## Work request
Set down the entries exactly. No line may differ from its source.

▬▬▬▬▬▬

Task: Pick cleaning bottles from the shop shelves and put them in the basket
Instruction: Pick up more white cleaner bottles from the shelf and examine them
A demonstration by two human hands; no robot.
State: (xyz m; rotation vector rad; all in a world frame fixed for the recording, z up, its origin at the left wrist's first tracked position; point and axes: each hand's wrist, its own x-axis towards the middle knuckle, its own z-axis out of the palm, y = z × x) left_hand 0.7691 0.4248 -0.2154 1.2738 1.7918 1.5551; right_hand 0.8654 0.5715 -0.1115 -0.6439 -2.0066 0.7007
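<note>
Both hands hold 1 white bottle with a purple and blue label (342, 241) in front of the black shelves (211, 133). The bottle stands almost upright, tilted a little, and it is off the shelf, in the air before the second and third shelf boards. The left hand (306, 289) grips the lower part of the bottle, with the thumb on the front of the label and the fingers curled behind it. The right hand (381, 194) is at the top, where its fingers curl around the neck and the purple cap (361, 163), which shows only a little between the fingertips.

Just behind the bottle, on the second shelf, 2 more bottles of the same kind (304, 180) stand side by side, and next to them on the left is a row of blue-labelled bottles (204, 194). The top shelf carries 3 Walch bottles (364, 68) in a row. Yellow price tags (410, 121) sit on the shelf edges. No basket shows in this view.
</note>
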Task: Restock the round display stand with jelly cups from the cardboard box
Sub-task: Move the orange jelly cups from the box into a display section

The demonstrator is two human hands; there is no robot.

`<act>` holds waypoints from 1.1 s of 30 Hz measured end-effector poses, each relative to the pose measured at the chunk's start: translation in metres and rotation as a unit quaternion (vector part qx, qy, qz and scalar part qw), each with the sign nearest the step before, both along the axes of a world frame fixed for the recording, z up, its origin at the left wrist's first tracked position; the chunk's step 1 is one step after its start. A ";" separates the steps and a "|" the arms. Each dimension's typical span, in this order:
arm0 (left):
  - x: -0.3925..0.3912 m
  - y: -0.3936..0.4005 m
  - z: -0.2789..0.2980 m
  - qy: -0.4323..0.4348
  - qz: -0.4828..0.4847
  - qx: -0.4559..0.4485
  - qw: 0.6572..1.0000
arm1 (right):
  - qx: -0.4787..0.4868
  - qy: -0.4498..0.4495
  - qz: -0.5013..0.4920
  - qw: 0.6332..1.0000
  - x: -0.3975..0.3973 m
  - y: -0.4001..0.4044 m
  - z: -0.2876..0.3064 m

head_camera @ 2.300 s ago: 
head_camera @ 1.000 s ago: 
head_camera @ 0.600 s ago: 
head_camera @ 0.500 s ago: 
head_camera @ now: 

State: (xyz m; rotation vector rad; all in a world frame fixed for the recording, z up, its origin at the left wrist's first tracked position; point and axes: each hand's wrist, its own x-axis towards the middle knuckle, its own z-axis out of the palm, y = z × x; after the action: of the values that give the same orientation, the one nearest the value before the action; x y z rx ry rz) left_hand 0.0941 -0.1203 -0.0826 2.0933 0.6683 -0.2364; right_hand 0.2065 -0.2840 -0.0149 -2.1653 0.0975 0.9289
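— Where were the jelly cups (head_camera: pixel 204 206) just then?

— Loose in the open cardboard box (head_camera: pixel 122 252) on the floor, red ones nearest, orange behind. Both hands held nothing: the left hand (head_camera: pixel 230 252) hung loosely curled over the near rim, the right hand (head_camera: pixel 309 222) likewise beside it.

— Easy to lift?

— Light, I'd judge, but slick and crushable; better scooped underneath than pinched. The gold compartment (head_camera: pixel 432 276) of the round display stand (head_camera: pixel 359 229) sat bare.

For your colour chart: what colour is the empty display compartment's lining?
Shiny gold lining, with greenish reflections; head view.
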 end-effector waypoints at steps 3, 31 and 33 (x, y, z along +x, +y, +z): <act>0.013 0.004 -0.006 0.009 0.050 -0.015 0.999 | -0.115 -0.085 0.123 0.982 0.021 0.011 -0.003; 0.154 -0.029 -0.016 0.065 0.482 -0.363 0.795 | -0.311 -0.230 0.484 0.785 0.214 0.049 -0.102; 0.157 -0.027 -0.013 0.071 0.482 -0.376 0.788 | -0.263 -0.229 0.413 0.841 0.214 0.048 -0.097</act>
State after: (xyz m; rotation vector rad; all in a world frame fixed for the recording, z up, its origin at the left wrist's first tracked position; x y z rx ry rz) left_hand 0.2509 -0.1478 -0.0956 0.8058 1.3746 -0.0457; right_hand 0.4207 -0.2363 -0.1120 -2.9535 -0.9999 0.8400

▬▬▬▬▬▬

## Answer box
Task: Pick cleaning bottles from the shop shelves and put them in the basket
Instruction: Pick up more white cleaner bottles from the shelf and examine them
A demonstration by two human hands; no robot.
State: (xyz m; rotation vector rad; all in a world frame fixed for the recording, z up, its origin at the left wrist's first tracked position; point and axes: each hand's wrist, its own x-axis towards the middle knuckle, its own z-axis out of the palm, y = z × x) left_hand 0.7691 0.4248 -0.2154 1.2738 1.7918 1.5551; right_hand 0.8654 0.5715 -0.1115 -0.6439 -2.0066 0.7007
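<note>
Both hands hold 1 white bottle with a purple and blue label (342, 241) in front of the black shelves (211, 133). The bottle stands almost upright, tilted a little, and it is off the shelf, in the air before the second and third shelf boards. The left hand (306, 289) grips the lower part of the bottle, with the thumb on the front of the label and the fingers curled behind it. The right hand (381, 194) is at the top, where its fingers curl around the neck and the purple cap (361, 163), which shows only a little between the fingertips.

Just behind the bottle, on the second shelf, 2 more bottles of the same kind (304, 180) stand side by side, and next to them on the left is a row of blue-labelled bottles (204, 194). The top shelf carries 3 Walch bottles (364, 68) in a row. Yellow price tags (410, 121) sit on the shelf edges. No basket shows in this view.
</note>
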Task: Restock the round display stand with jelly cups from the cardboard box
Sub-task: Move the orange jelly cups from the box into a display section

The demonstrator is two human hands; there is no robot.

`<act>` holds waypoints from 1.1 s of 30 Hz measured end-effector poses, each relative to the pose measured at the chunk's start: translation in metres and rotation as a unit quaternion (vector part qx, qy, qz and scalar part qw), each with the sign nearest the step before, both along the axes of a world frame fixed for the recording, z up, its origin at the left wrist's first tracked position; the chunk's step 1 is one step after its start. A ";" separates the steps and a "|" the arms. Each dimension's typical span, in this order:
arm0 (left):
  - x: -0.3925..0.3912 m
  - y: -0.3936..0.4005 m
  - z: -0.2789..0.2980 m
  - qy: -0.4323..0.4348
  - qz: -0.4828..0.4847
  - qx: -0.4559..0.4485
  - qw: 0.6572..1.0000
arm1 (right):
  - qx: -0.4787..0.4868
  - qy: -0.4498..0.4495
  - qz: -0.5013..0.4920
  - qw: 0.6332..1.0000
  - x: -0.3975..0.3973 m
  - y: -0.4001..0.4044 m
  - z: -0.2876..0.3064 m

head_camera @ 2.300 s ago: 
head_camera @ 1.000 s ago: 
head_camera @ 0.600 s ago: 
head_camera @ 0.500 s ago: 
head_camera @ now: 

State: (xyz m; rotation vector rad; all in a world frame fixed for the recording, z up, its origin at the left wrist's first tracked position; point and axes: each hand's wrist, its own x-axis towards the middle knuckle, its own z-axis out of the palm, y = z × x; after the action: of the values that give the same orientation, the one nearest the value before the action; x y z rx ry rz) left_hand 0.0941 -0.1203 -0.0826 2.0933 0.6683 -0.2364; right_hand 0.2065 -0.2840 -0.0149 -2.1653 0.0975 0.9289
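— Where were the jelly cups (head_camera: pixel 204 206) just then?

— Loose in the open cardboard box (head_camera: pixel 122 252) on the floor, red ones nearest, orange behind. Both hands held nothing: the left hand (head_camera: pixel 230 252) hung loosely curled over the near rim, the right hand (head_camera: pixel 309 222) likewise beside it.

— Easy to lift?

— Light, I'd judge, but slick and crushable; better scooped underneath than pinched. The gold compartment (head_camera: pixel 432 276) of the round display stand (head_camera: pixel 359 229) sat bare.

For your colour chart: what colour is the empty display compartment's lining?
Shiny gold lining, with greenish reflections; head view.
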 end-effector waypoints at steps 3, 31 and 33 (x, y, z along +x, +y, +z): <act>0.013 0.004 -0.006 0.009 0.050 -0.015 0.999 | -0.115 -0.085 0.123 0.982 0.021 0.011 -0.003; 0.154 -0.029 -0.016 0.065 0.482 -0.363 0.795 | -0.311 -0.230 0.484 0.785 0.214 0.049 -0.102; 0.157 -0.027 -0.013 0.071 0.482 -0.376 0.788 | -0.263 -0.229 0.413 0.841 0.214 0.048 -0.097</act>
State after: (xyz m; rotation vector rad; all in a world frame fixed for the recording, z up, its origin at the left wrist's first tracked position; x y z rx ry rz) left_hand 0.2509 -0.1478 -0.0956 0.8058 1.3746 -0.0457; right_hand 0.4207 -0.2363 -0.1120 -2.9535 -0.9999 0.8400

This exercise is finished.